* _The problem_: Copy every line in the records below that contains the word "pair".

* _Raw data_:

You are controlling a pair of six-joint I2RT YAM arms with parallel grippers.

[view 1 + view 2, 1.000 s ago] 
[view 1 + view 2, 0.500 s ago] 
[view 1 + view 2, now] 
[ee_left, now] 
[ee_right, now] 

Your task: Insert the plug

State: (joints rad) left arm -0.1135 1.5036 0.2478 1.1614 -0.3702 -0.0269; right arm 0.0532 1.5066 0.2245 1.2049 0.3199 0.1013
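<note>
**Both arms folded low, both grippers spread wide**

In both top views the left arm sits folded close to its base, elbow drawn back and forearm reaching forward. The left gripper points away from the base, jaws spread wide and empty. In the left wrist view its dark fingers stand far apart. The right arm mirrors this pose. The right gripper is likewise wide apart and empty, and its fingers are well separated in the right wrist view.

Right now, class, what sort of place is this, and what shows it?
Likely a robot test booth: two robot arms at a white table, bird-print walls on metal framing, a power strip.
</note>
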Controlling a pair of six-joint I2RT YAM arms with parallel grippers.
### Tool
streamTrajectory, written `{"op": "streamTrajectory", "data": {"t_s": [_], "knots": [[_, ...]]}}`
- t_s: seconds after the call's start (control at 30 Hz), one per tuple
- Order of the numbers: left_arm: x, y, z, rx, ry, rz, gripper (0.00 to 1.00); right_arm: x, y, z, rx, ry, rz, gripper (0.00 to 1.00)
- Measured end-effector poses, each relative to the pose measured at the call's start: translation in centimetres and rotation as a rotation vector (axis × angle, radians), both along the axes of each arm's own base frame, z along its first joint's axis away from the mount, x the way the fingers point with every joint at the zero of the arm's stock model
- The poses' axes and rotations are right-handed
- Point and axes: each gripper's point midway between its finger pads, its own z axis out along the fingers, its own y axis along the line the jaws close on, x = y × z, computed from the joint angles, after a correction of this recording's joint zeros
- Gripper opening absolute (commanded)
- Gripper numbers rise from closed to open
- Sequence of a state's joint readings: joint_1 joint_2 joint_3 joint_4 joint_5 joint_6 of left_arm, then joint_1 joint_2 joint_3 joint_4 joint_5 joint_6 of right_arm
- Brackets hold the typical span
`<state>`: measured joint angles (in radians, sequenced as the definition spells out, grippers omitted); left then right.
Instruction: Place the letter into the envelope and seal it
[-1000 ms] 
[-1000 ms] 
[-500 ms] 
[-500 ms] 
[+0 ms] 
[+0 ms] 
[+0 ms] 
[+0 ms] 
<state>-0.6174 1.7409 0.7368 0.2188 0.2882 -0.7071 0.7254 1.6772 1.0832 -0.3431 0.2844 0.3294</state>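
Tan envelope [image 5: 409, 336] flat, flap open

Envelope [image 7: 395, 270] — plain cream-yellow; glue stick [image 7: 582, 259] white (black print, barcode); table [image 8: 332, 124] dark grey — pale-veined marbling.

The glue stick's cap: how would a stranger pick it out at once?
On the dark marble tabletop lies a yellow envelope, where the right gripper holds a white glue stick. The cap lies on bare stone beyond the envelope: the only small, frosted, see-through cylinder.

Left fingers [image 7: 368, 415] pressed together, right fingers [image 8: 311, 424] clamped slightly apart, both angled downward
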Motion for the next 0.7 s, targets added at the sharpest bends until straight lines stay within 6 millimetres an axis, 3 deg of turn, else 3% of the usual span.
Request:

* _Answer for this exercise_:
You are controlling a pair of six-joint I2RT YAM arms with parallel grippers.
Controlling a pair of six-joint I2RT YAM arms with parallel grippers.

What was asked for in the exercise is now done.